Method and system for providing automated conversations
Embodiments of a method and system for facilitating improvement of a user condition through tailored communication with a user can include receiving a log of use dataset associated with a digital communication behavior at a mobile device, the log of use dataset further associated with a time period; receiving a mobility supplementary dataset corresponding to a mobility-related sensor of the mobile device, the mobility supplementary dataset associated with the time period; determining a tailored communication plan for the user based on at least one of the log of use dataset and the mobility supplementary dataset; transmitting, based on the tailored communication plan, a communication to the user at the mobile device; and promoting a therapeutic intervention to the user in association with transmitting the communication.
1 . A method for treating a user with a sleep condition, the method comprising:
receiving;
a log of use dataset associated with a user at a mobile device, the log of use dataset comprising a message sent between the user and a care provider, and
a mobility dataset;
receiving a care provider dataset comprising a care provider observation associated with the user;
improving operation of a processing system configured to generate a tailored communication plan for the user based on a trained communication model,
wherein improving operation comprises improving speed of retrieval of the trained communication model from a plurality of trained communication models based upon a user identifier of the user;
with the trained communication model comprising a generative neural network, generating an automated communication that is personalized to the user and based on the care provider dataset, the mobility dataset, and the log of use dataset, wherein the automated communication comprises an audio-based treatment operable to address the sleep condition; and
transmitting the automated communication to the mobile device of the user, wherein the automated communication promotes the audio-based treatment to the user.
2 . The method of claim 1 , further comprising updating a care provider match for the user.
3 . The method of claim 1 , wherein the log of use dataset further comprises geographical location data and historic communications between the user and a provider, and generating an automated communication further comprises:
determining a communication schedule associated with a location,
extracting when the user is at the location, and
triggering the automated communication based on the communication schedule.
4 . The method of claim 1 , further comprising automatically initiating provision of a therapeutic intervention for the user.
5 . The method of claim 4 , wherein the therapeutic intervention comprises guided reflective journaling.
6 . The method of claim 4 , wherein the therapeutic intervention comprises at least one of: a dietary intervention, a medication intervention, an auditory intervention, a health-related notification, therapy, a physical intervention, or a scheduling-based intervention.
7 . The method of claim 1 , further comprising training the communication model by applying reinforcement learning for maximizing a reward associated with user mental health outcomes.
8 . The method of claim 1 , further comprising receiving an approval from the care provider to transmit the automated communication prior to transmitting the automated communication to the mobile device.
9 . The method of claim 1 , wherein the method is performed in response to transitioning the user to a new care provider.
10 . The method of claim 1 , further comprising updating the communication model based on subsequent inputs received from the user, wherein updating the communication model comprises updating a set of model weights assigned to features extracted from the inputs received from the user.
11 . A system comprising:
a communication determination system operating on a processor, wherein the communication determination system is configured to, during a communication between a user and a care provider:
receive a set of digital communications comprising a message from a mobile device;
using a communication model, label the log of use dataset with a set of topic tags, wherein the communication model is:
trained on a training dataset comprising a set of messages with associated topic tags, and
further refined with reinforcement learning based on a user outcome;
retrieving a subset of potential automated communications associated with each topic tag in the set of topic tags;
prompt a care provider to provide a care provider dataset;
in response to receiving the care provider dataset, with the communication model, generating an automated communication based on the care provider dataset and the set of digital communications; and
updating the communication model with reinforcement learning to maximize the user outcome; and
transmitting the automated communication to the mobile device as a response to the message.

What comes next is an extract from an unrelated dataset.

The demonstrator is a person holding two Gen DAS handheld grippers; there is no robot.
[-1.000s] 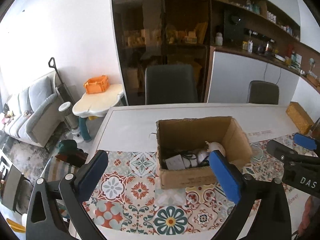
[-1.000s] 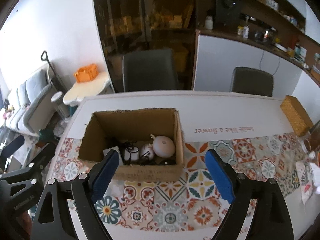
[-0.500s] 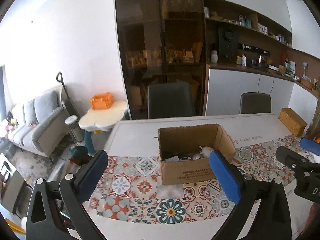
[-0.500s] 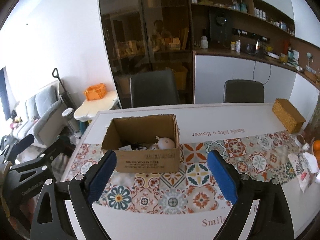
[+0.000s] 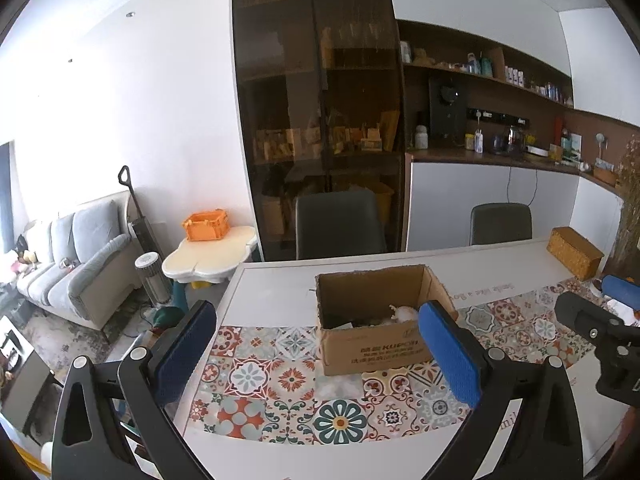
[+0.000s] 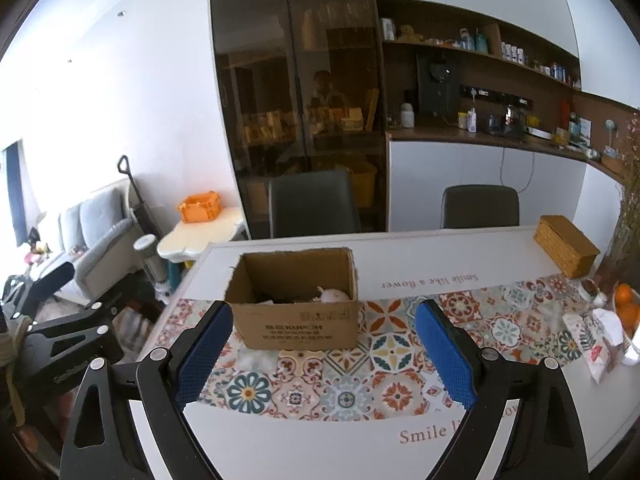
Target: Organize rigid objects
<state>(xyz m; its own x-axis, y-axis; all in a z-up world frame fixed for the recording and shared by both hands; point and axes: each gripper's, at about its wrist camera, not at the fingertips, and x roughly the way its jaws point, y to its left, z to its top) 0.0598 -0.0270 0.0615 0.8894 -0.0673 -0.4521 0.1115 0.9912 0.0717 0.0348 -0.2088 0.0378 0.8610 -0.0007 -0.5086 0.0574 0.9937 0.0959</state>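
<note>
The cardboard box (image 6: 296, 300) stood open-topped on the white worktop (image 6: 440, 256), its near wall resting on the patterned tile runner (image 6: 340, 380) and its far part on the bare white surface. Inside it, a white rounded object (image 6: 334, 295) lay against the right-hand wall, with darker small items beside it that could not be identified. Printed lettering was visible on the box's near face but was too small to read.

The right gripper (image 6: 324, 356) was held above the near edge of the worktop, back from the box, its blue-padded fingers (image 6: 446, 356) spread wide. Its jaws had just been opening slightly, and nothing lay between them. The left gripper (image 5: 316, 358) was likewise held short of the box, its blue fingers (image 5: 184, 350) spread wide and holding nothing. In the left wrist view the box appeared between the two pads but well beyond them, with no contact.

Each gripper was visible at the margin of the other's view, the two being side by side.

At the far right corner of the worktop sat a woven box (image 6: 566, 246). Near the right edge were oranges (image 6: 624, 304) and a patterned cloth (image 6: 592, 336). Two dark chairs (image 6: 312, 204) stood along the far side. A small cream side table (image 5: 212, 254) carrying an orange crate (image 5: 206, 224) stood beyond the left end, beside a grey sofa (image 5: 72, 256).
</note>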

12 . The system of claim 11 , wherein the communication model comprises a generative neural network model.
13 . The system of claim 12 , wherein, with the communication model, generating the automated communication is further based on a medical history of the user.
14 . The system of claim 11 , wherein the communication determination system is further configured to train the communication model by applying reinforcement learning for maximizing a reward associated with the communication model accurately mimicking a set of observed care provider communications.

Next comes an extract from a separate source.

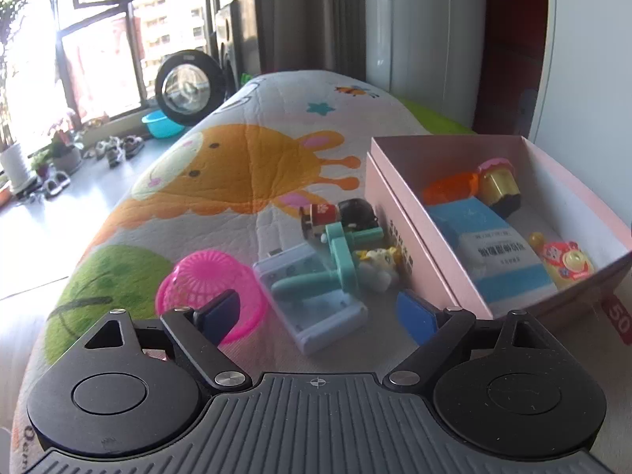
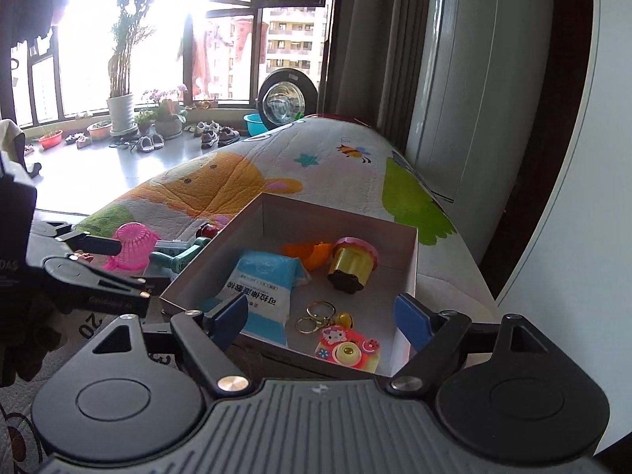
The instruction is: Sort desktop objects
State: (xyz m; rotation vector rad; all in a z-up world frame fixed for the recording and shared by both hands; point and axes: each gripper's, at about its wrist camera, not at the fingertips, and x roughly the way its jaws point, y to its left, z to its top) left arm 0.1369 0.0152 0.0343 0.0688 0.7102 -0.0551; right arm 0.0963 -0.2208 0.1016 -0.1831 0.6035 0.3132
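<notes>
Now both grippers are spread wide with nothing between the pads: the left gripper [image 1: 318, 314] hangs over the loose pile on the cartoon mat [image 1: 245, 166], straddling the pale blue battery case [image 1: 316, 300], while the right gripper [image 2: 322, 316] hovers at the near rim of the pink box [image 2: 410, 268] holding the tissue pack [image 2: 262, 288] and keychain [image 2: 345, 345]. I'd come straight down and square on the case, because the pink basket [image 1: 213, 288] crowds one pad and the teal toy [image 1: 339, 252] lies across it. Open mat lies beyond the pile; the box wall just beside is the edge to clear.
</notes>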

15 . The system of claim 11 , wherein the care provider dataset comprises a survey response associated with a user condition of the user, wherein the survey is filled out by the care provider.

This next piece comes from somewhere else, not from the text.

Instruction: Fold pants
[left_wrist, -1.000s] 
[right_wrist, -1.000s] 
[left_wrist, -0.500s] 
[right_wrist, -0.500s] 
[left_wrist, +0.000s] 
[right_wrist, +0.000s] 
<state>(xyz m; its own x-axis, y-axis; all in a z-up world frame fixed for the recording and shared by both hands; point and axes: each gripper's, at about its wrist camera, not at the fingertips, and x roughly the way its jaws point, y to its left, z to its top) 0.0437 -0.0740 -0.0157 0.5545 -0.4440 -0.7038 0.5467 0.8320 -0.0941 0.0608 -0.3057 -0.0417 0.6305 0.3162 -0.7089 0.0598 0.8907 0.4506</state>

16 . The system of claim 11 , wherein the communication determination system is further configured to tag the set of digital communications with a set of one or more topic tags, wherein the automated message is generated further based on the set of one or more topic tags.
17 . The system of claim 11 , further comprising a treatment system operating on the processor, wherein the treatment system is operable to rank a plurality of users of the system for communication provision.
18 . The system of claim 11 , wherein the communication determination system is further configured to modify the automated communication based on a supplemental input from the care provider.
19 . The system of claim 11 , wherein the communication determination system is further configured to determine a user eligibility metric indicative of a suitability of the user to receive automated communications.
20 . The system of claim 11 , wherein the communication determination system is further configured to provide an alert to the care provider based upon an analysis of the communication between the user and the care provider.